Election 2020: RTÉ rejects calls for leaders’ debate on climate

Dedicated climate action debate is required due to scale of issue, say campaigners

RTÉ has rejected calls for a dedicated leaders’ TV debate on the climate issue. Photograph: Dara Mac Donaill

RTÉ has rejected calls for a dedicated leaders’ TV debate on the climate issue. Photograph: Dara Mac Donaill

 

RTÉ has rejected calls for a dedicated leaders’ TV debate on the climate issue, which campaigners claim is warranted given the scale of the global warming threat to Ireland and the world.

An online petition led by DCU climate specialist Prof Barry McMullin has been supported by more than 3,700 people. It calls for a debate with leaders of all political parties participating “separately from any and all other general election programming, including any general leaders debate”.

It seeks a debate with questions from a studio audience composed of a sample of citizens aged between 15 and 35 to reflect “the disproportionate significance of the climate crisis for future generations”.

The crisis is entirely different from all other issues in this election campaign “being global in scope, raising genuine existential risk for the stability of all human civilisation within the lifetime of young people already of voting age”, it cites as justification for the debate – the petition is being run through MyUpflift.ie. 

An RTÉ spokeswoman said the station was sticking to its decision to have only two party-leader debates.
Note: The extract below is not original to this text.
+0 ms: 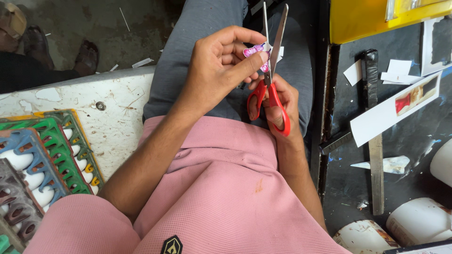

“At the calling of the general election, the RTÉ Election Steering Group approved the hosting of two television debates during the campaign: a debate involving several party leaders to take place on Claire Byrne Live and a debate between the leaders of Fine Gael and Fianna Fáil on Prime Time,” she said.

“These are the only two party-leader debates that RTÉ will provide to viewers during the campaign. These events require significant lead-in time both in terms of RTÉ’s preparations and the diary commitments of the respective leaders,” the spokeswoman said.

They are also one strand of extensive coverage over the course of the election, she said, as climate and environmental debates and discussions have already featured in programmes “and will continue to do so”.

Over the course of the election, front-line programmes such as Prime Time, The Week in Politics, Today With Seán O’Rourke, Drivetime, Morning Ireland and others will have devoted specific airtime to climate-related issues, “reflecting the importance and significance of this issue”.

Stop Climate Chaos spokesman Oisín Coghlan said climate action should be the subject of a separate leaders’ debate given the scale of the challenge and lack of political urgency shown so far.

If that was not to happen, he said, the issue should be to the fore in the coming two-party leader debates, when the most critical question should be on implementing faster reductions on carbon emissions, scaled up to cuts of at least 8 per cent a year – as opposed to the current average of 2 per cent, which in his view would not enable Ireland to reach critical 2030 targets and Paris Agreement commitments.

In addition, it was essential the transition to a decarbonised Ireland be a fair one, he said.